[Records contained in a dataset]
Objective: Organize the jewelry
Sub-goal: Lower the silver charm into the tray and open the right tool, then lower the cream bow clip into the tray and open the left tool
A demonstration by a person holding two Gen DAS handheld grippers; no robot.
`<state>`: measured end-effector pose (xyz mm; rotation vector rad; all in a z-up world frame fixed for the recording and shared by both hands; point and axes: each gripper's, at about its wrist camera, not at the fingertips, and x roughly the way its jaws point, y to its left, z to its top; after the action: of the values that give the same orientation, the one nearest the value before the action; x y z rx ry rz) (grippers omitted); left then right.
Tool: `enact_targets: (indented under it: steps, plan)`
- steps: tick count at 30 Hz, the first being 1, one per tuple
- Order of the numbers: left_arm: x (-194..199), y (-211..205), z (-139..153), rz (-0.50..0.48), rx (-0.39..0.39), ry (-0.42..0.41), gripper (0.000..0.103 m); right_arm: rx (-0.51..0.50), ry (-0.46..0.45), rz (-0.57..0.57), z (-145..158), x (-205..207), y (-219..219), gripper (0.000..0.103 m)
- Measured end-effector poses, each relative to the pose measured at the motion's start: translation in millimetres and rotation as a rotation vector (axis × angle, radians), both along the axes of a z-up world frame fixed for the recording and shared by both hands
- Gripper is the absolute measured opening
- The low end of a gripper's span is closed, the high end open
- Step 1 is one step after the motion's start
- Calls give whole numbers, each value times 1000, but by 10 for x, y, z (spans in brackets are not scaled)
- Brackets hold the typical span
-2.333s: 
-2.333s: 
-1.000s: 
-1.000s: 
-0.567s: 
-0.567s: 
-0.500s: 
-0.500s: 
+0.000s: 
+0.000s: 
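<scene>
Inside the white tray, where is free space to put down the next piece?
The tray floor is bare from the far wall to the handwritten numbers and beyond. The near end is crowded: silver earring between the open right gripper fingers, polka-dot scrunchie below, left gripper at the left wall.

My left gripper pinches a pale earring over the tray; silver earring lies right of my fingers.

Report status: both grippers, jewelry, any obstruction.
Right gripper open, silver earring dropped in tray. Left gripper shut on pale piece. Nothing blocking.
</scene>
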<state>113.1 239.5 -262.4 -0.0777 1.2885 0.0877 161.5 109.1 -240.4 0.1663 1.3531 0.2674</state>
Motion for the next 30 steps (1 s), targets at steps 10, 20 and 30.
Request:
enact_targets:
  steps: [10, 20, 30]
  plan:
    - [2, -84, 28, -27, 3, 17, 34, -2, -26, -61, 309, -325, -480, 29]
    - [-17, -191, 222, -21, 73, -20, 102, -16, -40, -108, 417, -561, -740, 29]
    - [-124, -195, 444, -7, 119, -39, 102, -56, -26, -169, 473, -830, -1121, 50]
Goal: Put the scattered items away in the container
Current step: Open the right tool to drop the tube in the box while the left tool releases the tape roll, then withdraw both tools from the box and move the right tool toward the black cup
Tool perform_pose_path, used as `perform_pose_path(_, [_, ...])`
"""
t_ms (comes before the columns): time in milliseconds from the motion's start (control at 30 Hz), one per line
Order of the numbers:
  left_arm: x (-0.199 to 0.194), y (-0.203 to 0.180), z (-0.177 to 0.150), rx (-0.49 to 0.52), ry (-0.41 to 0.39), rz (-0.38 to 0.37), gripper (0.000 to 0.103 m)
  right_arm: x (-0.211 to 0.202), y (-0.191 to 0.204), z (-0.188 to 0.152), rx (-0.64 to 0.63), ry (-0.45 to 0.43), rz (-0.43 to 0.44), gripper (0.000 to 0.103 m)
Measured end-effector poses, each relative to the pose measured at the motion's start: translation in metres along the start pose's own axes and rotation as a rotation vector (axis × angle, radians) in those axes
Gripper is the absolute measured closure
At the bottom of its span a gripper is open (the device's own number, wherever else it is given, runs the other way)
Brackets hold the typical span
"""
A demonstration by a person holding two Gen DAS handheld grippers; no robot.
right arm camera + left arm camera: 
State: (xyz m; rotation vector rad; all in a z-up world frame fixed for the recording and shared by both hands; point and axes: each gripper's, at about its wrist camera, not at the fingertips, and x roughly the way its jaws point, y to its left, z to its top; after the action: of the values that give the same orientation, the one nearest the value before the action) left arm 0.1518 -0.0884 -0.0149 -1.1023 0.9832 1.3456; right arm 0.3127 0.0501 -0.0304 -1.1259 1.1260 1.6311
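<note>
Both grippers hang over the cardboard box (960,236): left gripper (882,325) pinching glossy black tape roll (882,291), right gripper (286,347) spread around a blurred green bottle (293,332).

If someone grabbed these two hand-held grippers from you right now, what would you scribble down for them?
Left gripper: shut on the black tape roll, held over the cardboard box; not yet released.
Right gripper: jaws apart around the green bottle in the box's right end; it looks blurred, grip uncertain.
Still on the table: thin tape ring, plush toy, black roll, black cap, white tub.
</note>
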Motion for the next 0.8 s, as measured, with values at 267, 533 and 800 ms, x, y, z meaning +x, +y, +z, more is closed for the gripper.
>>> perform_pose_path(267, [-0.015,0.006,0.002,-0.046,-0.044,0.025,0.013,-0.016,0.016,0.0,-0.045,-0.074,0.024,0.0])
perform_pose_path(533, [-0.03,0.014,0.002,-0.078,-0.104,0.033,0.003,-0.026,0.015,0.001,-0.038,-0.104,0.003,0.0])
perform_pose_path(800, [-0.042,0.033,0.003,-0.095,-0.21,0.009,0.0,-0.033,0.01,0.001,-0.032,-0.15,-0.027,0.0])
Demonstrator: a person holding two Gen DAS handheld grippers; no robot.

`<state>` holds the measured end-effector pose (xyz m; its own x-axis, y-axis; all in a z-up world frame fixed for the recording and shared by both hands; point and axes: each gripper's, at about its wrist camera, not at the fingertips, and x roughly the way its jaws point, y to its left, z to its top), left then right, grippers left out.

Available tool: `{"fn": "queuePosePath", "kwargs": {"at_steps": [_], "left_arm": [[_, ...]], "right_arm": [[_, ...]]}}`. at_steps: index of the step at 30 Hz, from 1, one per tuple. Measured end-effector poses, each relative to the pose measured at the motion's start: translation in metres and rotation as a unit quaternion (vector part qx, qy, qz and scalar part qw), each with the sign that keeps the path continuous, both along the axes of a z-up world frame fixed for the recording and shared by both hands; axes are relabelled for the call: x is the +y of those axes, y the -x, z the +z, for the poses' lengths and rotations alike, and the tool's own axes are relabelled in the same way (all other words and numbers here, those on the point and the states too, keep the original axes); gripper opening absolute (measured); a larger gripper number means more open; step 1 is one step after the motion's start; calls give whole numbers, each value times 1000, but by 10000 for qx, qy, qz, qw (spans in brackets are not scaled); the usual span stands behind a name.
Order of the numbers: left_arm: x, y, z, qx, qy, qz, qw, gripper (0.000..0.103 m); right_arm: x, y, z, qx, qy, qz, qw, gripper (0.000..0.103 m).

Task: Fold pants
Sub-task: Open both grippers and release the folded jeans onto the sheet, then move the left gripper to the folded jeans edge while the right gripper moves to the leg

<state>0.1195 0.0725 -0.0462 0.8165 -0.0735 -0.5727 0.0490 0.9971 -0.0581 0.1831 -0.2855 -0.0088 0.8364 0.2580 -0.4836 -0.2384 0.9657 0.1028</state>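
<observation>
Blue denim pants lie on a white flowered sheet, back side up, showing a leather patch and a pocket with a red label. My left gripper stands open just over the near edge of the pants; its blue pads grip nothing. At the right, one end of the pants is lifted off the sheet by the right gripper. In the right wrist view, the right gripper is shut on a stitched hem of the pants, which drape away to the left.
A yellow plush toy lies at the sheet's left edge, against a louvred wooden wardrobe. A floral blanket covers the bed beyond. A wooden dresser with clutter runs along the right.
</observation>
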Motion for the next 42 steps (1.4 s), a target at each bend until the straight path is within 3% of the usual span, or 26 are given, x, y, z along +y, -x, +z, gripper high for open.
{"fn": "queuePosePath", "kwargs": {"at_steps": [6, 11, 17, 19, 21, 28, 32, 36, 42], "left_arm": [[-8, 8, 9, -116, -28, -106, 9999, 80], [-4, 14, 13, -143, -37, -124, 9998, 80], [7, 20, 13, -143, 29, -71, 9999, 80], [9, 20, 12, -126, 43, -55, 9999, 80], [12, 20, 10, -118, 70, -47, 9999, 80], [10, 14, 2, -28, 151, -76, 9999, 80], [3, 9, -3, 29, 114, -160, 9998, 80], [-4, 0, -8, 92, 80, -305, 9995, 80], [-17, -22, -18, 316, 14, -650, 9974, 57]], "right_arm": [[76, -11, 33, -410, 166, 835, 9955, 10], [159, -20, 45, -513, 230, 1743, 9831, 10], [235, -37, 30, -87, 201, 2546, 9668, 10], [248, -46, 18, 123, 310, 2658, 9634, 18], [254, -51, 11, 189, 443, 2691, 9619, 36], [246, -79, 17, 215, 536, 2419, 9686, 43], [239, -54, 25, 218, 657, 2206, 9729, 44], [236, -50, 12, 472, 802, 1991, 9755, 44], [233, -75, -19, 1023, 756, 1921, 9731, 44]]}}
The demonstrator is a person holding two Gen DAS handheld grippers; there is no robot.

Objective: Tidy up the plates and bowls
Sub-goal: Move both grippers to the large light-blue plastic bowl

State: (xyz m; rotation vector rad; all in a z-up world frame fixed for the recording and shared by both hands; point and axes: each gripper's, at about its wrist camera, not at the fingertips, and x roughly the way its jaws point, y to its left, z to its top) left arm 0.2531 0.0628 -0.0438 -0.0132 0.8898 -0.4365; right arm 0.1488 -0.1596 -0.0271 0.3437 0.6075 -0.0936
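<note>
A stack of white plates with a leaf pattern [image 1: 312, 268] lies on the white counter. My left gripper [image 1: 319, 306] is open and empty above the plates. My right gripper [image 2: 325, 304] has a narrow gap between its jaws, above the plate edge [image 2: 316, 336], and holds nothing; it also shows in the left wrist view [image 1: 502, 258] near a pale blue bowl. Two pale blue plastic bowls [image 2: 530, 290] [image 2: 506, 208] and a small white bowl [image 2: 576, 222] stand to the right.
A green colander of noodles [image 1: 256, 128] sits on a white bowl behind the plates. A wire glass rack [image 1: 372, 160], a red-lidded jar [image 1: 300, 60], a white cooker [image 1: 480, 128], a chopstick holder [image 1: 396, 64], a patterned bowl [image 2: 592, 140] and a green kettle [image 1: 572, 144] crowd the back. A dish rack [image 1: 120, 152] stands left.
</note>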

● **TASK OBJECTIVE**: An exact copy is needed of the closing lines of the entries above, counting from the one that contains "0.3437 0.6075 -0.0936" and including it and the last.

● **EXERCISE RESPONSE**:
State: (xyz m; rotation vector rad; all in a z-up world frame fixed for the recording and shared by both hands; point and axes: each gripper's, at about its wrist camera, not at the fingertips, and x roughly the way its jaws point, y to its left, z to its top) left arm 0.2531 0.0628 -0.0438 -0.0132 0.8898 -0.4365; right arm 0.1488 -0.1596 -0.0271 0.3437 0.6075 -0.0936
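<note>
A stack of white plates with a leaf pattern [image 1: 312, 268] lies on the white counter. My left gripper [image 1: 319, 306] is open and empty above the plates. My right gripper [image 2: 325, 304] has a narrow gap between its jaws, above the plate edge [image 2: 316, 336], and holds nothing; it also shows in the left wrist view [image 1: 502, 258] near a pale blue bowl. Two pale blue plastic bowls [image 2: 530, 290] [image 2: 506, 208] and a small white bowl [image 2: 576, 222] stand to the right.
A green colander of noodles [image 1: 256, 128] sits on a white bowl behind the plates. A wire glass rack [image 1: 372, 160], a red-lidded jar [image 1: 300, 60], a white cooker [image 1: 480, 128], a chopstick holder [image 1: 396, 64], a patterned bowl [image 2: 592, 140] and a green kettle [image 1: 572, 144] crowd the back. A dish rack [image 1: 120, 152] stands left.
</note>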

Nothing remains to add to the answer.